A spokesperson for USD Coin (USDC) issuer Circle has denied reviews that it blames the US Securities and Alternate Fee (SEC) over its failed $9 billion plan to go public in December.
The stablecoin issuer consultant was responding to a Jan. 25 Monetary Occasions article that characterised Circle as having “blamed” the securities regulator for its “derailed” itemizing by dragging its ft on the approval of a merger settlement
Nevertheless, a Circle spokesperson clarified to Cointelegraph that was not the case and that it doesn’t maintain any blame over the SEC for the termination of its merger settlement.
“Circle has not and doesn’t blame the SEC for something associated to the mutual termination of our SPAC merger settlement with Harmony, and any statements on the contrary are inaccurate.”
Circle’s itemizing on the New York Inventory Alternate (NYSE) was pegged on them with the ability to mix with Harmony, an organization arrange by banker Bob Diamond by way of a Particular Objective Acquisition Firm association, also called a SPAC deal.

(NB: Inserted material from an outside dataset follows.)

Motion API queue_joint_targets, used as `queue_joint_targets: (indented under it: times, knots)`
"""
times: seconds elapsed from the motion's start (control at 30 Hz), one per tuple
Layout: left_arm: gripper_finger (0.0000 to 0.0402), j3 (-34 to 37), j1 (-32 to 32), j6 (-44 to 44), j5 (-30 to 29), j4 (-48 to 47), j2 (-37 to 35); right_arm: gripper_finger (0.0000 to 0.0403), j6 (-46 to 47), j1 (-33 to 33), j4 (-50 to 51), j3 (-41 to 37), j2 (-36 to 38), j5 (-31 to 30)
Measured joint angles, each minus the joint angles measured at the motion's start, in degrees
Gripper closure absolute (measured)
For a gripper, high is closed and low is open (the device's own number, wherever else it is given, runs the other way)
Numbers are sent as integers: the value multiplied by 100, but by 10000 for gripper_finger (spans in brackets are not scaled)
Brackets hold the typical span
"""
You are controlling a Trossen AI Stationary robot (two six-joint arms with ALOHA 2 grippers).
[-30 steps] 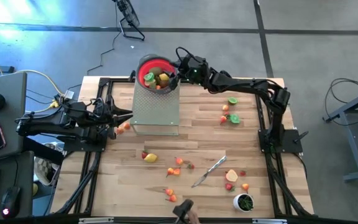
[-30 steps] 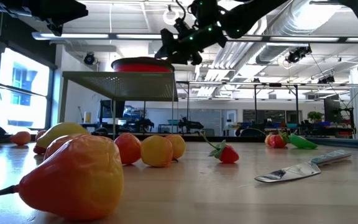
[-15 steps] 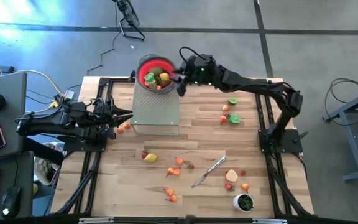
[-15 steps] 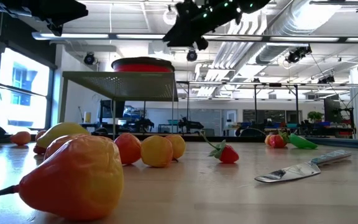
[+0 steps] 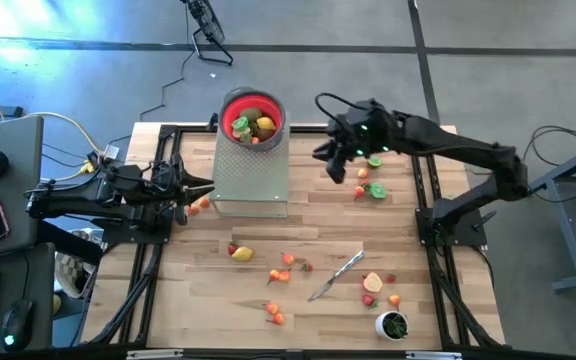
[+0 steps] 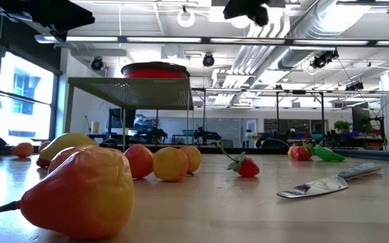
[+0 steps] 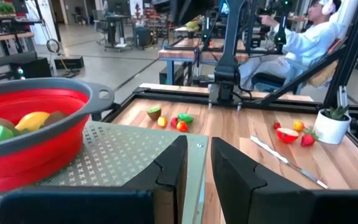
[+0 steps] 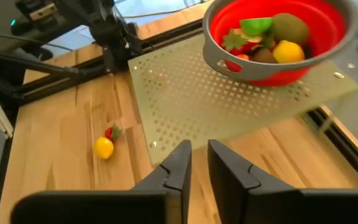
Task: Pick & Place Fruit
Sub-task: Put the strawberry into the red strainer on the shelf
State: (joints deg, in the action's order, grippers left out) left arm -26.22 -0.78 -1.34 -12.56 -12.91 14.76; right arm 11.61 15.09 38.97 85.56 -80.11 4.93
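Observation:
A red bowl point(image 5: 251, 118) with several fruit pieces point(image 8: 272, 37) in it stands on a perforated metal stand point(image 5: 251, 175) at the far left of the wooden table. More fruit lies loose on the boards: a yellow piece point(image 5: 241, 254), orange and red ones point(image 5: 288, 262), and green and red ones point(image 5: 371, 188) at the far right. My right gripper point(image 5: 334, 166) hangs shut and bare in the air to the right of the bowl, tipped downward. My left gripper point(image 5: 204, 187) waits level at the stand's left side, fingers close together, nothing between them.
A silver knife point(image 5: 336, 275) lies on the near middle of the table. A small white cup with green contents point(image 5: 393, 324) stands at the near right corner. A halved fruit point(image 5: 371, 283) lies beside them. Dark frame rails point(image 5: 428, 200) run along both sides.
My right gripper has drawn back from over the red bowl toward the table's right edge, rising and tipping up from a steep downward slant. Its fingers have closed on nothing. The bowl, the stand and the loose fruit have stayed in place.

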Motion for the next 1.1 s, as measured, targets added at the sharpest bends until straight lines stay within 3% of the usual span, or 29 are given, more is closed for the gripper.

Nevertheless, in response to the FT, Circle mentioned the merger did not be consummated on account of the SEC not declaring the associated S-4 registration efficient in time, which might trigger the settlement to lapse on Dec. 10.
Circle’s spokesperson, nevertheless, referred to earlier statements made by the corporate in December, noting that “the deal merely termed out.”
Harmony had not publicly disclosed a motive for the failed enterprise mixture, however filed an 8-Okay kind with the SEC on Dec. 5 — the identical day the deal was introduced as terminated — which revealed that it was being delisted by the NYSE because of “abnormally low buying and selling value ranges.”
Associated: Court docket to listen to oral arguments in Grayscale’s lawsuit in opposition to the SEC in March
Certainly, in a Dec. 5 tweet, Circle co-founder and CEO Jeremy Allaire had nothing however optimistic phrases concerning the SEC and famous that whereas it was disappointing that they have been unable to finish {qualifications} in time it was nonetheless planning on changing into a publicly listed firm.
2/ From my perspective, I consider that the SEC has been rigorous and thorough in understanding our enterprise and lots of novel points of this business. This type of evaluation is critical to finally present belief, transparency and accountability for main firms in crypto.
— Jeremy Allaire (@jerallaire) December 5, 2022
As Cointelegraph had beforehand reported, the deal was first introduced in July 2021 at a valuation of $4.5 billion, earlier than doubling final February, when it was revised as much as $9 billion.